Comme l’avait déjà relevé le conseil de prud’hommes Monsieur X Y, qui a la charge de la preuve, ne produit pas la moindre pièce pour justifier du comportement prétendument critiquable de l’employeur à son égard. Le jugement doit en conséquence être confirmé en ce qu’il a débouté le salarié de cette demande de dommages et intérêts.
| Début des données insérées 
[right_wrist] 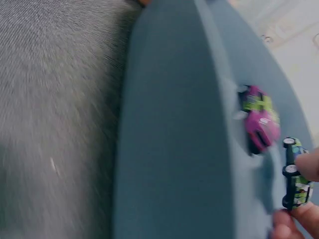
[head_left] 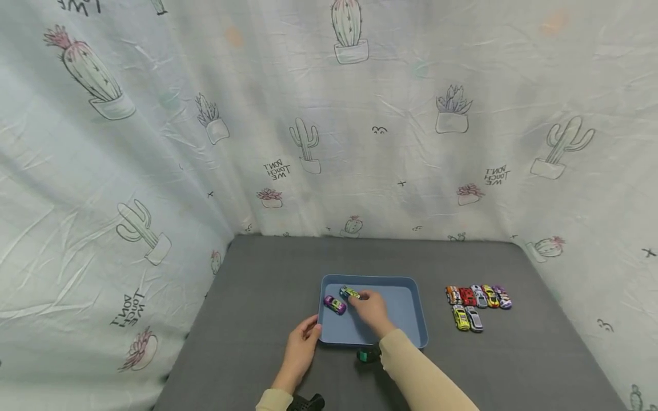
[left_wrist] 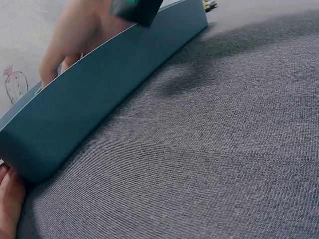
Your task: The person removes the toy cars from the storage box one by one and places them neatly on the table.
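Observation:
My right hand point(head_left: 373, 313) reaches over a shallow blue tray point(head_left: 406, 311) and pinches a green-and-blue toy car point(head_left: 350, 293) between thumb and fingers. In the right wrist view that toy car point(right_wrist: 298, 191) appears tilted on edge, with wheels showing. A purple-and-green toy car point(head_left: 335, 305) sits on the tray floor, left of the held one; it also shows in the right wrist view, the purple car point(right_wrist: 261, 119). At the tray's left front side, my left hand point(head_left: 300, 348) rests against the outer wall point(left_wrist: 75, 109). Part of its fingers point(left_wrist: 9, 199) shows beside the corner.
Right of the tray, several toy cars point(head_left: 478, 297) stand side by side in a row, with a yellow car point(head_left: 461, 318) and a silver car point(head_left: 474, 319) in front. A grey cloth point(head_left: 247, 297) covers the table. Cactus-print curtains point(head_left: 380, 171) hang behind and at the sides.

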Motion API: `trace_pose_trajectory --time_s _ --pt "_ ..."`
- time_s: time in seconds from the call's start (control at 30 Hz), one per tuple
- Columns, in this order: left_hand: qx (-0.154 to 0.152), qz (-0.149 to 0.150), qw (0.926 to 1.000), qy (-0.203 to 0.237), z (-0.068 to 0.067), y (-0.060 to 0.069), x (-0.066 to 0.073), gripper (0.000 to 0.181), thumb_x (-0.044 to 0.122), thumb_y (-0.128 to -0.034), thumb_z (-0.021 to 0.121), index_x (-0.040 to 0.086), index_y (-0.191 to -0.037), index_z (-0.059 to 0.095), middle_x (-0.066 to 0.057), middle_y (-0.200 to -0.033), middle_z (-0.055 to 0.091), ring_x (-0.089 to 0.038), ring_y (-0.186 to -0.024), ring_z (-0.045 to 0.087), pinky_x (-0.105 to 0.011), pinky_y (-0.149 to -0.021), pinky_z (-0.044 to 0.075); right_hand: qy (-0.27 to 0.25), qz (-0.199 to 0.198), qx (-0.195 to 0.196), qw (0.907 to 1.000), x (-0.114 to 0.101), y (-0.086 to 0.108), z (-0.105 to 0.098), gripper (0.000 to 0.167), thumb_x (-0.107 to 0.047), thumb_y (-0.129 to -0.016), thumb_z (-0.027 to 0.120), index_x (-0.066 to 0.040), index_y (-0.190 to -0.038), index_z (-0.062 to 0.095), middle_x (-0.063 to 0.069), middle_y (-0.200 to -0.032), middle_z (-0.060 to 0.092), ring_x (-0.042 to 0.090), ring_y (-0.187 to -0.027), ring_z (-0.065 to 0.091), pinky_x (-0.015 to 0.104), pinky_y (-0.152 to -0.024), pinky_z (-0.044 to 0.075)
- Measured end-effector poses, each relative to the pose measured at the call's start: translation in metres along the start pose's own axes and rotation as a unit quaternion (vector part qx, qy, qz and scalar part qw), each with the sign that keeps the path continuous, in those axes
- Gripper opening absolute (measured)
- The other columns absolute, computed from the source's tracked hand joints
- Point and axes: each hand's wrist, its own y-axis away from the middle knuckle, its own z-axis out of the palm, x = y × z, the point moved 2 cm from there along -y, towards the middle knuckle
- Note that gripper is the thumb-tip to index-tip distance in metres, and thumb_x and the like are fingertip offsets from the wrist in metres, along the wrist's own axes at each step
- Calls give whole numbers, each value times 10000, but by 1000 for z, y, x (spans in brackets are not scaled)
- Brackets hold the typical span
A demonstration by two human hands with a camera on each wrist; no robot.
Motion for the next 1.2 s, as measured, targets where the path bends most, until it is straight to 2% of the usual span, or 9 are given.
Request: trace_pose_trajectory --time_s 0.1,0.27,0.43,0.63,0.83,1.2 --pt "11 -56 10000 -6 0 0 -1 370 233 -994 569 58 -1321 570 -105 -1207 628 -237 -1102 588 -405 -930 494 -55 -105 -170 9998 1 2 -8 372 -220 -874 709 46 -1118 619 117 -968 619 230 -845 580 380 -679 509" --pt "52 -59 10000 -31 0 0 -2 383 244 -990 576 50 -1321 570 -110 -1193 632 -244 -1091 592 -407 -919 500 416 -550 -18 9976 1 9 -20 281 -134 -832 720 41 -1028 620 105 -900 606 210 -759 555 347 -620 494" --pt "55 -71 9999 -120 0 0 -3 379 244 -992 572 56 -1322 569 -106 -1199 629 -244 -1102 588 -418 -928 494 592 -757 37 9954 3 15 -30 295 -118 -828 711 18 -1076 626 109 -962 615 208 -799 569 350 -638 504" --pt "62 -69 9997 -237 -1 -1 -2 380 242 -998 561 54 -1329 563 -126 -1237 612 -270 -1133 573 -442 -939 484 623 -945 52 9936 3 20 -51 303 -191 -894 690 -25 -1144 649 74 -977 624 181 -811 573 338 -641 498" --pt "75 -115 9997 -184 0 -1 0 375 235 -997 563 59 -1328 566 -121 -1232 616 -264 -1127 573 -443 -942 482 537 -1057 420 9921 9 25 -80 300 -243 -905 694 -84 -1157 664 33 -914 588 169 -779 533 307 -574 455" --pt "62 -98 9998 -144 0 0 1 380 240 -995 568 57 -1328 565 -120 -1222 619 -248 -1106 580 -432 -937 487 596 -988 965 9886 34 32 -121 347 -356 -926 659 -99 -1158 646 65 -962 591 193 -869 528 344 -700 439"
Sur les dépens et l’application des dispositions de l’article 700 du code de procédure civile
Il appartient à la Régie Intercommunale du TOURMALET qui succombe de supporter la charge des dépens de l’instance d’appel et de verser à Monsieur X Y une indemnité de procédure de 500 €. La demande de la Régie Intercommunale tendant à l’application des dispositions de l’article 700 du code de procédure civile à son profit est en revanche rejetée.
PAR CES MOTIFS
La cour, statuant publiquement, contradictoirement, en dernier ressort et par arrêt mis à disposition au greffe :
CONFIRME le jugement dont appel en ce qu’il a débouté Monsieur X Y de sa demande de dommages et intérêts en réparation du préjudice moral, condamné la Régie Intercommunale du TOURMALET aux dépens et au paiement au demandeur d’un montant de 300 € en application de l’article 700 du code de procédure civile et en ce qu’il a débouté la Régie Intercommunale de ses demandes reconventionnelles ;
L’INFIRME pour le surplus ;
ET STATUANT À NOUVEAU DE CES CHEFS :
CONDAMNE la Régie Intercommunale du TOURMALET à payer à Monsieur X Y la somme de 11.316,25 € (onze mille trois cent seize euros et vingt-cinq centimes) à titre de dommages et intérêts en réparation du non paiement des garanties de prévoyance ;
CONDAMNE la Régie Intercommunale du TOURMALET à payer à Monsieur X Y la somme de 500 € (cinq cents euros) en application des dispositions de l’article 700 du code de procédure civile ;
DÉBOUTE Monsieur X Y pour le surplus ;
CONDAMNE la Régie Intercommunale du TOURMALET aux dépens de l’instance d’appel.
Arrêt signé par Madame THEATE, Présidente, et par Madame BARRERE faisant fonction de greffière, à laquelle la minute de la décision a été remise par le magistrat signataire.